Case Study 19-2: ProPublica's COMPAS Audit — External Auditing from Output Data Alone

Overview

In May 2016, ProPublica published "Machine Bias," an investigative piece by Julia Angwin, Jeff Larson, Surya Mattu, and Lauren Kirchner. The article documented racial disparities in COMPAS (Correctional Offender Management Profiling for Alternative Sanctions), a widely used recidivism prediction tool developed by Northpointe (later Equivant) and used by courts in Florida and elsewhere to assess the likelihood that criminal defendants would reoffend.

The ProPublica investigation was not just a piece of investigative journalism. It was a methodological innovation: it demonstrated that meaningful external auditing of an AI system is possible from output data alone, without access to the model's design, training data, or internal workings. When Northpointe refused to disclose the details of COMPAS's algorithm, ProPublica used public court records to construct an analysis that answered the questions a full technical audit would have addressed.

This case study examines the ProPublica investigation's methodology, findings, and limitations; Northpointe's response; the academic controversy over competing fairness definitions that the investigation triggered; and the broader lessons it provides for external AI auditing when model access is denied.

Background: What Is COMPAS?

COMPAS is a commercial algorithmic risk assessment tool used in criminal justice contexts. It takes questionnaire responses about a defendant's criminal history, social background, and attitudes and produces scores predicting the likelihood of future criminal activity.
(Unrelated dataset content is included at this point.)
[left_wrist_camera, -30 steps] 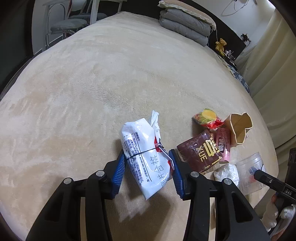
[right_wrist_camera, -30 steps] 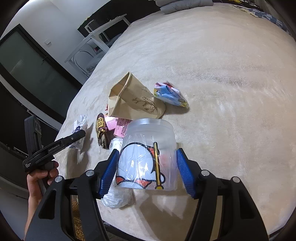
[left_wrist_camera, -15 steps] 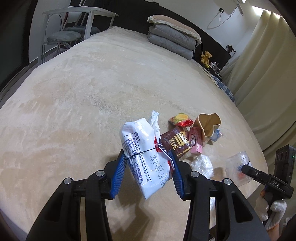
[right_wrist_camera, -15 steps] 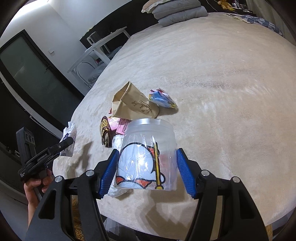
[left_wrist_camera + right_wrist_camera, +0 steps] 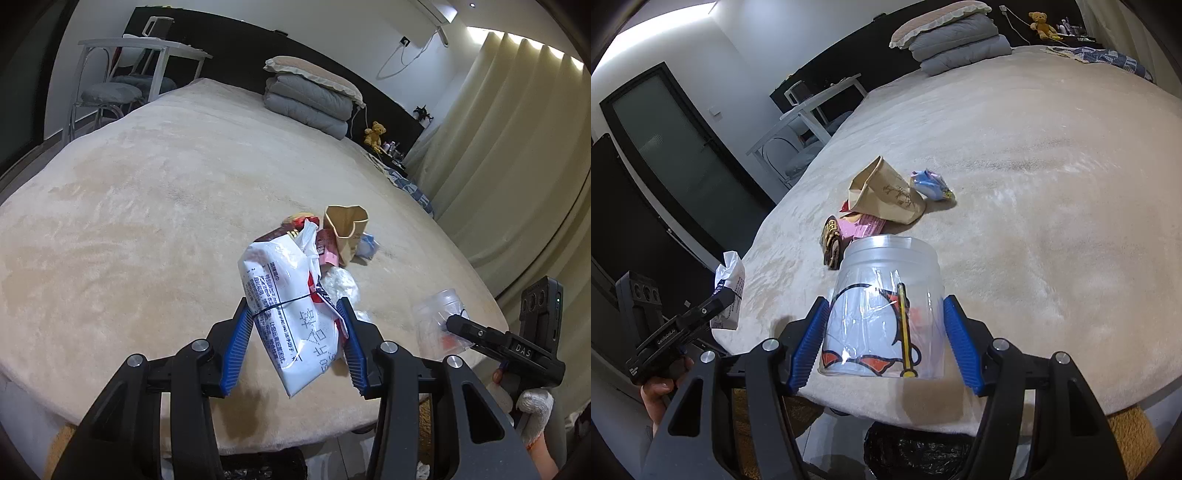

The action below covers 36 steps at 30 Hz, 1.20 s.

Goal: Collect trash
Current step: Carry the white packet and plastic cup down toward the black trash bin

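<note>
Left gripper (image 5: 293, 334): clamped on a white packet (image 5: 291, 314); both blue pads are pressed into its sides, and the packet is held clear of the bed (image 5: 147, 221).
Packet axis: the long axis is tilted, from about 11 o'clock at the torn top to 5 o'clock at the bottom corner, in the left wrist view.
Right gripper (image 5: 886, 336): clamped on a clear cup (image 5: 886, 306) with a printed penguin; the rim is pointed away from the camera, toward 12 o'clock.
Bin (image 5: 916, 458): a black-lined opening is seen at 6 o'clock in the right wrist view, below the bed edge and directly under the cup; a dark strip of it is also seen at 6 o'clock in the left view.
Deciding relation: the bin is judged to lie below and slightly behind both held things, so a lowering past the bed edge is called for; the right hand appears nearer to it.
Trash left on bed: a paper bag (image 5: 886, 195) at 12 o'clock from the cup, a blue wrapper (image 5: 931, 184) just beside it at 1 o'clock, a pink wrapper (image 5: 864, 225) and a brown packet (image 5: 833, 240) at 11 o'clock, all well apart from both grippers.
Risk: the packet is gripped only across its middle and could be tipped out.
</note>
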Available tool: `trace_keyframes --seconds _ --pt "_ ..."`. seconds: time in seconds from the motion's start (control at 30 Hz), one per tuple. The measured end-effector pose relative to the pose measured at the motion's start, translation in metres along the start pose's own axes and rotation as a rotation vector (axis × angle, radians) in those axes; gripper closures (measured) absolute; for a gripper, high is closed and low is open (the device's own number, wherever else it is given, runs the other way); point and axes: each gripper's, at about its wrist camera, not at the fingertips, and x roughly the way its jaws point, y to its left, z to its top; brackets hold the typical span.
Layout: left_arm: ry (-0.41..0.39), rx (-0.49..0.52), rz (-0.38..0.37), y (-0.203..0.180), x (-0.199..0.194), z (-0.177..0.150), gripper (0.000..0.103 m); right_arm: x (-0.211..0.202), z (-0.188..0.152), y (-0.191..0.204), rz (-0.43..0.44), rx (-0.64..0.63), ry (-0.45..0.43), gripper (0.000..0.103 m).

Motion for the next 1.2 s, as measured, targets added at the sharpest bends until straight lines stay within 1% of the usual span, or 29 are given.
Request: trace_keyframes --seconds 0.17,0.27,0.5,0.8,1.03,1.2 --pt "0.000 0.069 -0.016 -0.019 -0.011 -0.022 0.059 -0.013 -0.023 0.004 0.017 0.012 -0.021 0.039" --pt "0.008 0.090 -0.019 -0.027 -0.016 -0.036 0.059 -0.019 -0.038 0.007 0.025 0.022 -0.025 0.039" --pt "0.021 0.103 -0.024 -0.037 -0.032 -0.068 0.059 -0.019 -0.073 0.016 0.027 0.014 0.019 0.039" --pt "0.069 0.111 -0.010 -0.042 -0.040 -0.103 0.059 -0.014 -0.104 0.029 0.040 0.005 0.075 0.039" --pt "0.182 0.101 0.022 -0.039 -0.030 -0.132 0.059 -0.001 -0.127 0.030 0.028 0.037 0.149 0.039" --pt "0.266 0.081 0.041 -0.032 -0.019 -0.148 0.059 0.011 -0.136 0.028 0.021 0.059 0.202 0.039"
In Florida — the jurisdiction ProPublica studied — COMPAS scores were incorporated into pre-sentencing reports provided to judges and into bail determination processes.

Northpointe (the company that developed COMPAS) treated the underlying algorithm as a trade secret and declined to disclose how the score was calculated, which variables were included, and what weights were assigned to different factors. This opacity made it impossible for defendants to challenge their scores through traditional legal processes — a due process concern discussed at length in Case Study 20-2.

By 2016, COMPAS was being used in courts across the United States. Its widespread deployment, combined with its opacity and its potential to influence defendants' liberty interests, made it an important subject for external scrutiny.

ProPublica's Methodology: Auditing from Outputs

Data Collection

ProPublica obtained a dataset of 7,000 criminal defendants who were arrested in Broward County, Florida between 2013 and 2014, who had been assessed with COMPAS at that time, and for whom subsequent criminal history data was available through 2016. This dataset combined COMPAS scores — obtained through public records requests — with actual criminal record information from Florida Department of Corrections records.

The combination of COMPAS scores and actual recidivism outcomes made it possible to construct the kind of analysis that a technical audit would produce: comparing the model's predictions to actual outcomes, stratified by demographic group.

The Core Finding

ProPublica found that COMPAS's predictions of recidivism were racially disparate in a specific and striking way: the system was significantly more likely to produce false positive errors for Black defendants than for white defendants, and significantly more likely to produce false negative errors for white defendants than for Black defendants.

Concretely: among defendants who did not actually reoffend within two years, Black defendants were labeled "higher risk" at nearly twice the rate of white defendants (45% vs. 24%). Conversely, among defendants who did actually reoffend within two years, white defendants were labeled "lower risk" at nearly twice the rate of Black defendants (48% vs. 28%).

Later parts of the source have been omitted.